What kind of leadership works? A recent Financial Times headline suggested that, for the leader, a bullying approach can get you to the top. But for the organisation and for those who follow, a different kind of leadership is required.

A powerful voice in the dialogue to reshape management and leadership policy, Robert Greenleaf, developed his theory of servant leadership while he was an executive with AT&T:

    'It begins with the natural feeling that one wants to serve first. Then conscious choice brings one to aspire to lead. The difference manifests itself in the care taken by the servant - first to make sure that other people's highest priority needs are being served.'


Greenleaf published an essay in 1970. ‘The Servant Leader’ puts forward a test of a servant leader.

    'Do those being served grow as persons; do they, while being served, become healthier, wiser, freer, more autonomous, more likely themselves to become servants? And what is the effect on the least privileged in society; will they benefit, or at least, not be further deprived?'


This test is difficult to administer but it reinforces the idea that successful servant leadership has a positive effect on those being led. It is therefore a 'people building' type of leadership and not a 'people using' one. Such an orientation for leadership comes from within. Servant leadership is about being as much as doing. Being a servant by nature and nurture first and then as a leader, doing by pointing the way for others to follow. It is at its base a spiritual leadership - by the example of the core values of servant-hood others follow and give authority to the leader.

The servant leader begins with a sense of being a servant. That is carried into whatever he or she does each day, particularly into the relationships with those who follow. (Every leader must inspire followership in order to lead!) Paradoxically the servant leader leads and serves the needs of those who follow. It is this caring, understanding of those who follow that gives the servant leader authority.

To lead is to show the way. The test of leadership is who follows. Do they in following, grow as people?

The task for the servant leader is how to lead whilst also being able to serve.

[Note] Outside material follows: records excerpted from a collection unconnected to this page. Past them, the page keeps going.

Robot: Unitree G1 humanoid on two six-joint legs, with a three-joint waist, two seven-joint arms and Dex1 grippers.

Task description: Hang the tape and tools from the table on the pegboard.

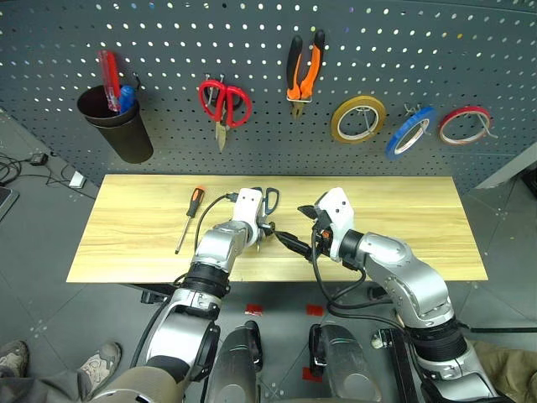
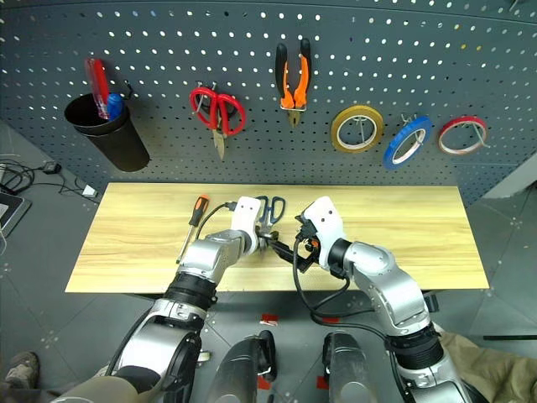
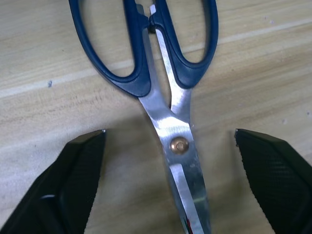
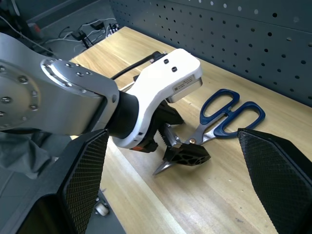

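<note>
Your left gripper [image 3: 170, 180] had its fingers spread, straddling the blue-handled scissors [image 3: 168, 83] at the pivot; they lay flat on the wooden table [image 1: 403, 227], blades between the pads, untouched. Your right gripper [image 4: 175, 195] hovered nearby, fingers wide apart.

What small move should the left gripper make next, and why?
Probably close the left gripper on the scissors. Its open fingers already stand on either side of the blades near the pivot, and the scissors lie flat on the table, not yet gripped.
</note>
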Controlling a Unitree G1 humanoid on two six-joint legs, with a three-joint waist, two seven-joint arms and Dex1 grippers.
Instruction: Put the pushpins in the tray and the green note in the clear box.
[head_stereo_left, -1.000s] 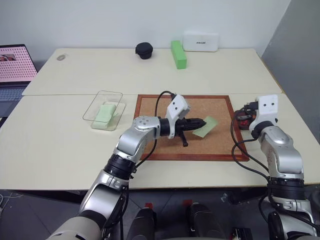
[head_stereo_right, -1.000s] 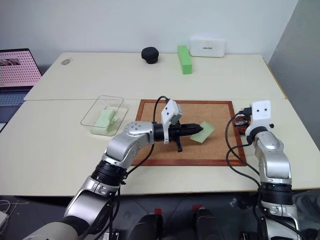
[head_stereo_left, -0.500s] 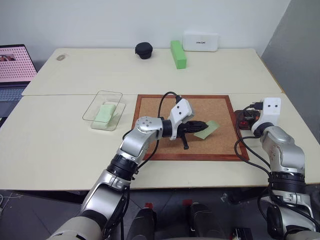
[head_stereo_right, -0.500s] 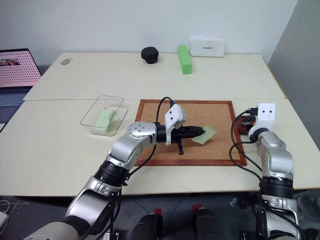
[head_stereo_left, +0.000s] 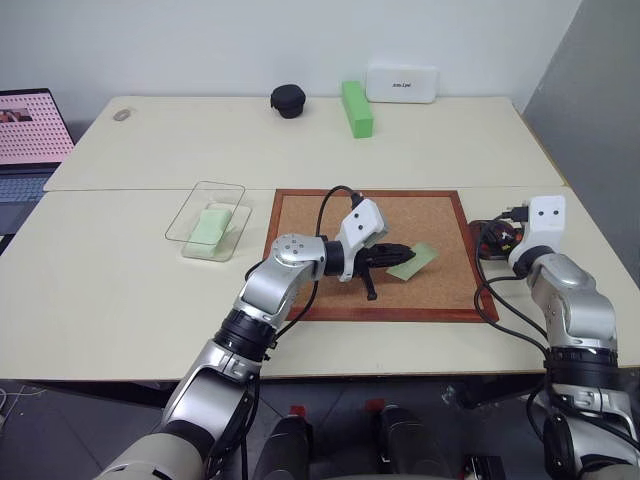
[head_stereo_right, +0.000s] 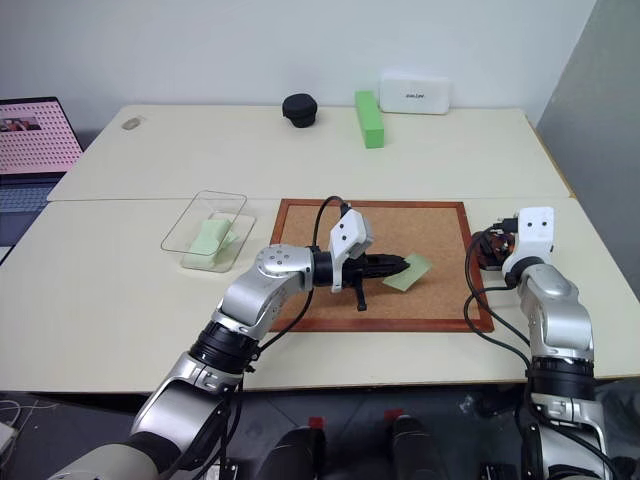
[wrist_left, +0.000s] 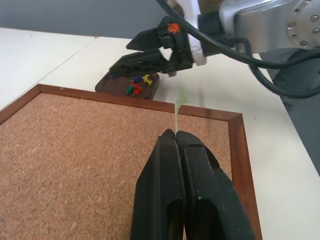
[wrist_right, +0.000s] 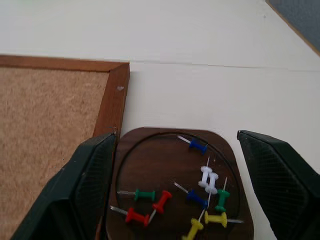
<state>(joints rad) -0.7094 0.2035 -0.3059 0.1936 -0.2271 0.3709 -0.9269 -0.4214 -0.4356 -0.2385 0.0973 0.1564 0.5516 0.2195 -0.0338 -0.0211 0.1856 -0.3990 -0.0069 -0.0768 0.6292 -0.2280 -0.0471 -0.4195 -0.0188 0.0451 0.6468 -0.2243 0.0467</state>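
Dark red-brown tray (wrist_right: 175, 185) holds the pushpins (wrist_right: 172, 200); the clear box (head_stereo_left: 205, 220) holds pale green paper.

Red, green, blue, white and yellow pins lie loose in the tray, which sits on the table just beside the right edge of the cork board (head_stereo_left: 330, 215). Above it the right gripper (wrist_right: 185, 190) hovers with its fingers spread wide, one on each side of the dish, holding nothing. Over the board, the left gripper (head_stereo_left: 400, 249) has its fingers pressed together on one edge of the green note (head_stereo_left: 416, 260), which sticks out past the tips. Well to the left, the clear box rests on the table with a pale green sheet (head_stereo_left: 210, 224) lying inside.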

Many would say that service is about following not leading. There has to be a clear vision which is owned not only by the leader but also by the followers; a vision which has synchronicity with the values and ethics of the group or organisation.

Servant Leadership is strong, visionary and prophetic. It encourages responsibility and participation in the followers; and builds frameworks of support to serve the poor and weak. No one is diminished or treated unjustly by a servant leader.

What kind of leadership is there in your organisation?